▸ **Task brief**
Would you copy exactly the lines in the data below from the one that has "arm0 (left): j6" through the one that has "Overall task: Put", dropping any pictures?

▸ **Working data**
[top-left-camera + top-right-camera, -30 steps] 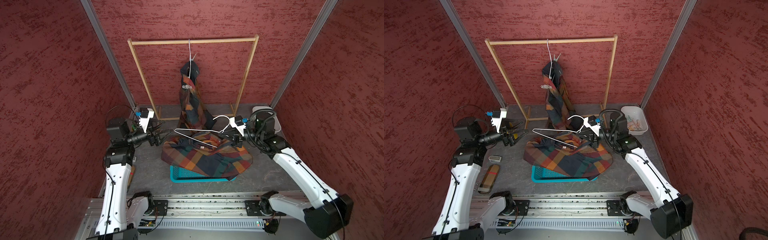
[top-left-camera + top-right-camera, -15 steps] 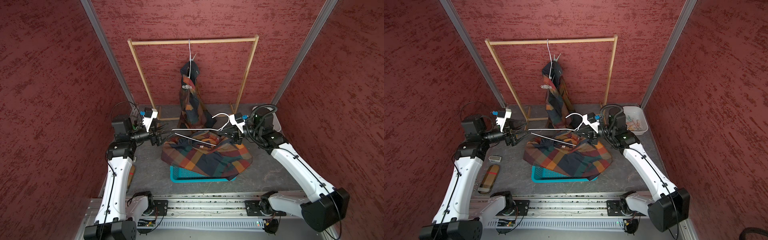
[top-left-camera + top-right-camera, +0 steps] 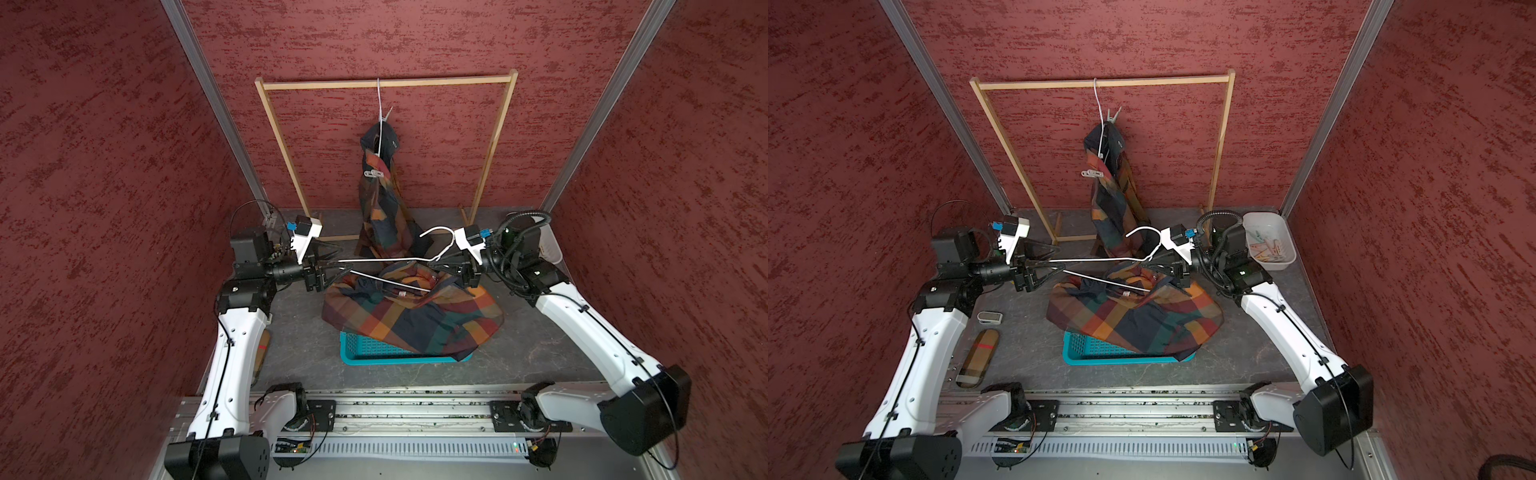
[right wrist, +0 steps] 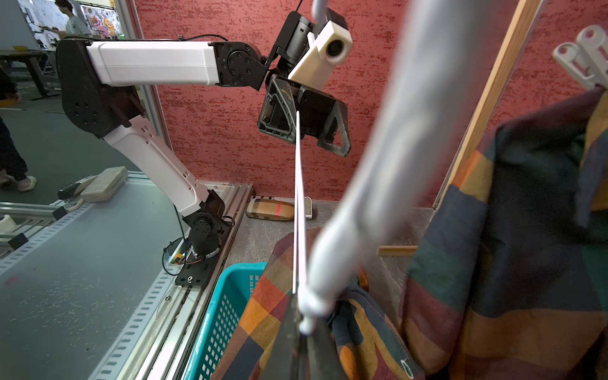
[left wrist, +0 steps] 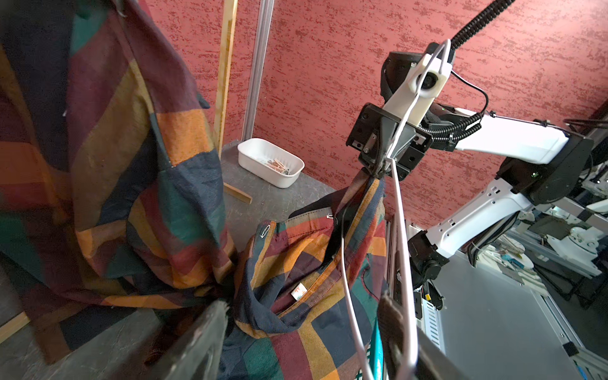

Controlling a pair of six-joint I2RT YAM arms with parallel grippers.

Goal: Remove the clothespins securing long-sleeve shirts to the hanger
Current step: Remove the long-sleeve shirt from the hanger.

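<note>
so the right end effector (image 3: 440,266) is clamped on the white wire hanger (image 3: 382,261); left end effector (image 3: 334,272) gapes wide around its left tip; clothespins (image 3: 373,173) sit on the far hanging shirt (image 3: 380,208); probably light, stiff, springy; I'd pinch the flared tails, since the fabric's floppy

Soft, even overhead light; faint shadows; top views sharp; wrist views warp at edges; near hanger (image 4: 378,164) blurred.
</note>
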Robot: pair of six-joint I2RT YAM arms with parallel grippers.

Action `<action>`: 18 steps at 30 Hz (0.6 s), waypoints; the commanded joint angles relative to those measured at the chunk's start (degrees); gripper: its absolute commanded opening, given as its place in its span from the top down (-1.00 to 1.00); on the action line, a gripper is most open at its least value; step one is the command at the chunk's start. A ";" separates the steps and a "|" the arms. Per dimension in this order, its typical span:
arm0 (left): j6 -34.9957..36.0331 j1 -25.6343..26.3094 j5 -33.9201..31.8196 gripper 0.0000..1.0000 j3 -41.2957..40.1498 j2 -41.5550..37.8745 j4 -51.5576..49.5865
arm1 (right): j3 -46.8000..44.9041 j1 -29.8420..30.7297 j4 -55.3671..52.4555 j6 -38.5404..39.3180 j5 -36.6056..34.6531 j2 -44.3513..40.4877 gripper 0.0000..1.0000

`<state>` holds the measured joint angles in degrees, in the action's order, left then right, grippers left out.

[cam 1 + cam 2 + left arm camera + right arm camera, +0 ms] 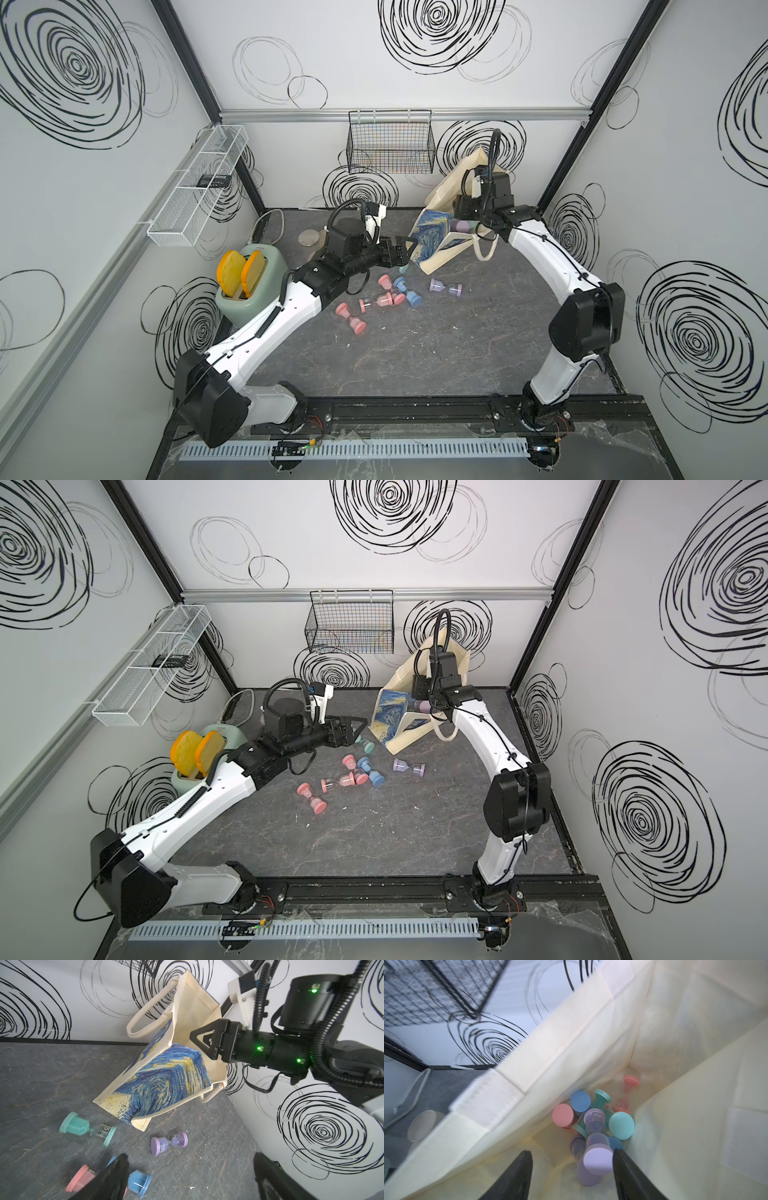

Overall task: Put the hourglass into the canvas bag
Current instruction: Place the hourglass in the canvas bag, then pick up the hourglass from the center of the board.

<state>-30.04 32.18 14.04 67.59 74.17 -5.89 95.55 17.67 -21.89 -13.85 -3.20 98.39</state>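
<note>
At the mouth of the canvas bag (446, 187), right hand (572, 1151) nose-down, jaws apart.

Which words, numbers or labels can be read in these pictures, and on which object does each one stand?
"5": on the glass of the teal hourglass lying on the table.
"10": on the purple hourglass, also on the table.
"10": on the lilac-capped hourglass inside the canvas bag.
Too small to read: the fine print next to these numbers.
</note>
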 commanded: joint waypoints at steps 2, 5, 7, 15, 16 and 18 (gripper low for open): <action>0.13 -0.45 -1.56 -0.92 -1.42 -4.33 2.18 | -3.97 1.42 2.85 0.11 0.71 -7.90 -0.37; 0.98 -0.46 -2.97 -0.92 -3.08 -6.74 1.22 | -10.11 1.98 5.95 0.01 1.21 -14.30 -0.43; 1.43 -0.54 -3.78 -0.92 -4.56 -8.42 0.93 | -15.53 2.32 8.61 -0.26 1.64 -19.28 -0.47; 2.97 0.30 -5.20 -0.92 -11.45 -14.89 1.20 | -36.27 4.37 12.71 -0.72 9.86 -33.92 -0.53; 3.11 0.69 -5.57 -0.92 -12.13 -15.41 1.30 | -38.50 5.10 13.39 -0.92 9.98 -35.02 -0.54; 3.56 1.79 -6.34 -0.92 -13.80 -16.43 2.08 | -42.99 5.77 14.41 -1.05 12.38 -35.98 -0.55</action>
<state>-27.90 32.75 9.34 55.44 59.24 -6.28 56.80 22.15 -10.63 -14.26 4.75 63.53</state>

▸ **Task answer**
arm0 (left): j6 -34.9957..36.0331 j1 -25.6343..26.3094 j5 -33.9201..31.8196 gripper 0.0000..1.0000 j3 -41.2957..40.1498 j2 -41.5550..37.8745 j4 -51.5576..49.5865
arm1 (right): j3 -46.8000..44.9041 j1 -29.8420..30.7297 j4 -55.3671..52.4555 j6 -38.5404..39.3180 j5 -36.6056..34.6531 j2 -44.3513..40.4877 gripper 0.0000..1.0000

`<state>` holds the measured joint angles in degrees, in the action's order, left then right, grippers left out.

[cam 1 + cam 2 + left arm camera + right arm camera, +0 ms] 

Overall task: Put the hourglass into the canvas bag

The full answer has been given.